Acara kamping gagal. Hari minggu yang seharusnya bisa dijadikan untuk beristirahat dengan tenang juga gagal akibat kehadiran Sonya.
Seminggu telah berlalu, dan Kai masih menodongnya setiap hari dengan hal yang sama, sementara niatan Alvin sudah menguap entah kemana. Gundah di hatinya membuatnya menjaga jarak dengan Amira, akibatnya? Amira juga semakin menjaga sikap.
Di sela istirahat siang, dengan segelas kopi, Alvin kembali merenungi sikapnya. Kekanakan. Satu kata itu mencerminkan segalanya. Sangat bukan dia, pikir Alvin sekali lagi. Namun, Alvin sadar dia tak bisa terus begini, hentikan atau lanjutkan, sudah saatnya dia mengambil keputusan. Atau selamanya dia tak akan bisa meruntuhkan tembok pembatas antara dirinya dan Amira.
Sementara wanita itu?

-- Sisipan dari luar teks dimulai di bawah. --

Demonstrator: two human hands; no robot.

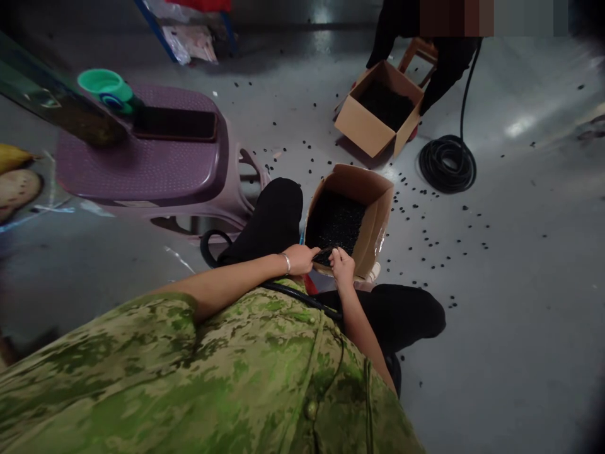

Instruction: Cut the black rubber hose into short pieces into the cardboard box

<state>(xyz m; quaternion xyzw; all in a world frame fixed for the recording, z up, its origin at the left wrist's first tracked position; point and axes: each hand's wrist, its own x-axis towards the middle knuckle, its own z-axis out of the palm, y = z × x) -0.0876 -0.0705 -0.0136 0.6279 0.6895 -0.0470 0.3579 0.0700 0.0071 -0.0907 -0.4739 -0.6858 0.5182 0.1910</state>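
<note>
My left hand point(301, 258), with a metal bracelet on its wrist, is closed on one end of a thin black strip point(323, 253). Closed on the strip's other end is my right hand point(343, 263), thumb and fingers pinched. Both hands are over the near edge of an open cardboard box point(377, 230) between my knees. Many small black pieces point(335, 217) fill its lower part. A black hose point(302, 296) lies across my lap just below the hands. Fine detail of the strip is too small to make out.
Opposite me, a person in dark clothes holds another cardboard box point(363, 126) of black pieces. A coiled black hose point(447, 164) lies right of it. At left, a purple stool point(189, 167) carries a phone point(174, 123) and a green-lidded bottle point(106, 88). Black bits litter the floor.
</note>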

Semakin diamati semakin Alvin sadar, hingga strawberry berbuah durian pun, dia tak akan mengetahui bagaimana perasaan Amira untuknya. Dan kenyataan itu lantas lagi dan lagi membuat Alvin berdecak kesal. Kenapa bisa-bisanya dia tak memiliki gambaran sedikit pun? Di usianya yang terus melangkah ke angka empat puluh, sebenarnya Alvin tak ingin lagi terlibat dalam permainan perasaan yang tak jelas dan kekanakan seperti ini, tapi kenapa sikap dan logikanya selalu tidak sejalan jika dihadapkan dengan Amira?
Gibran menempati kursi di sebelahnya. "Mikirin prototype yang belum disetujuin atau mikirin bini di rumah?"
"Dua-duanya," sahut Alvin dengan tanpa menutupi apa pun.
Gibran menyengir, kemudian tertawa-tawa kecil. "Mikirin yang jorok kan, lo? Mulai nggak tahan, bro? Udahlah... langsung dijadiin istri tetap aja. Lengkap dengan asuransi jiwa."
Alvin menyesap kopinya, mengarahkan pandangan ke kaca yang mengabur karena tetesan air hujan, begitu enggan menoleh ke Gibran.
"Apalagi musim ujan gini. Enak banget kalo ada yang dikelonin."
Gibran semakin terbahak saat akhirnya Alvin meliriknya. "Lupa minum obat, ya, lo?"
"Lo yang nggak waras, ada istri di rumah dianggurin."
Jika saja Gibran tahu, hubungannya dengan Amira berjalan selayaknya orang asing yang tinggal bersama, hanya bicara jika ada perlu, saling sungkan, saling diam. Dan ujung-ujungnya membuat Alvin kesal sendiri dan lebih memilih tidur.
"Lo serius sama sekali nggak ada perasaan apa gitu ke Amira?" Alvin menghindari tatapan Gibran yang menyipit, pria itu memang begitu penasaran dengan kehidupan pribadinya, lelucon garing, sindir-menyindir nyaris jadi makanan sehari-hari sejak Alvin mempunyai istri lagi. "Lo jujur-jujuran aja sama gue. Gue tanya serius ini."
"Lo masih inget jawaban gue, waktu lo dorong-dorong gue buat terima Amira berserta semua alasannya."
Gibran melengos, kemudian kembali mengarahkan tatapannya ke Alvin. "Itukan teknisnya, Vin. Lo nikahin Amira karena abcd... tapi praktiknya kan bisa aja beda. Dan nggak ada yang bakal pidanain lo kalau melanggar aturan kan? kecuali lo terlalu keras kepala dan masih menetapkan syarat yang sama sampe detik ini. Tapi menurut gue itu bodoh sih."
Alvin mengambil sebatang rokok dari kotaknya. "Memang nggak ada yang bakal pidanain gue." Alvin menyalakan pemantiknya.
"Tapi?" Alis Gibran terangkat sambil mengambil cangkir kopinya.
Alvin melirik Gibran sesaat.
Gibran mendengus. "Lo sekamar sama Amira kan? Lo yakin nggak kenapa-kenapa? Gue rasa lo butuh pergi ke psikiater kalo bisa bertahan sampe dua bulan lagi."
Alvin menyudut rokoknya sesaat sebelum berdiri. Jika Gibran tahu apa yang dia pikirkan pasti pria itu akan menceramahinya habis-habisan.